Rules-Based Medicine announced this week that it has commercialized a new biomarker panel to aid pharmaceutical and biotech companies evaluate renal toxicity in rats for pre-clinical drug trials.
RBM's Rat Kidney MAP (multi-analyte profile) “measures key biomarkers found in urine that can provide additional information about drug-induced damage to kidney cells,” the company said.
The study leading to the development of new renal safety biomarkers included in RBM’s panel was directed by Novartis through a cooperative research and development agreement granted under the US Food and Drug Administration’s Critical Path Initiative. The data and the assays were shared with the Predictive Safety Testing Consortium, an effort led by the C-Path Institute, involving scientists from 16 institutions, including 13 major pharmaceutical companies.
RBM developed and validated a panel of 12 new biomarkers connected with renal toxicity on 4,000 samples supplied by Novartis from rats dosed with multiple different known kidney toxicities. PSTC’s industry members analyzed the results and determined that RBM’s biomarker panel was effective in choosing the safest drug candidate to move forward from preclinical to late stage trials.

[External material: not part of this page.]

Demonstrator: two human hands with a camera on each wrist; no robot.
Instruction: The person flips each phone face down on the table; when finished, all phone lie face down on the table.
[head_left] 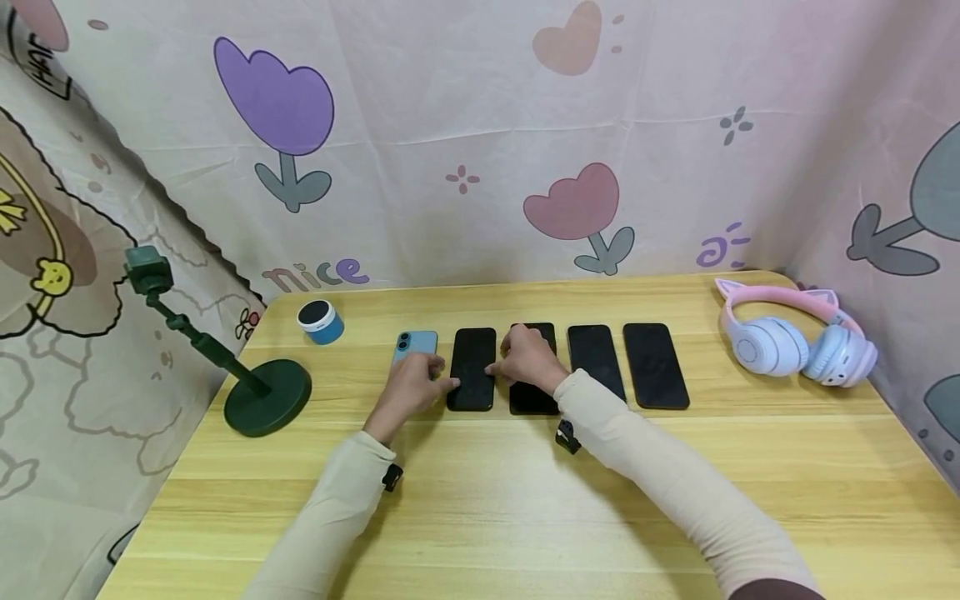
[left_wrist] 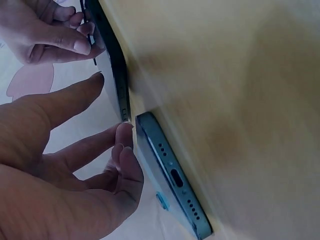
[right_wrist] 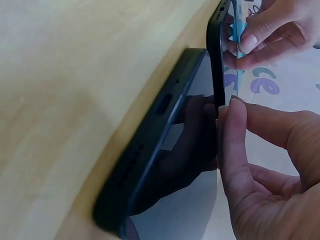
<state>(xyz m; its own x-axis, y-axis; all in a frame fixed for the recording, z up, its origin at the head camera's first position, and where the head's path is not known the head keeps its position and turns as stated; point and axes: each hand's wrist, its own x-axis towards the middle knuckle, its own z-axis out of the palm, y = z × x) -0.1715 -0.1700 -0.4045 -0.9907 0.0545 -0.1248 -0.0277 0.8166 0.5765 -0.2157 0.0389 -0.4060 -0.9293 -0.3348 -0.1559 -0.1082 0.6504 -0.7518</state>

The FDA and the European Medicines Agency recently published reports supporting the use of these biomarker tests for pre-clinical trials.
“Using predictive safety biomarkers in early animal and laboratory studies will improve drug safety screening, help researchers select initial human doses with more accuracy, and provide better monitoring for side effects prior to human clinical trials,” RBM said.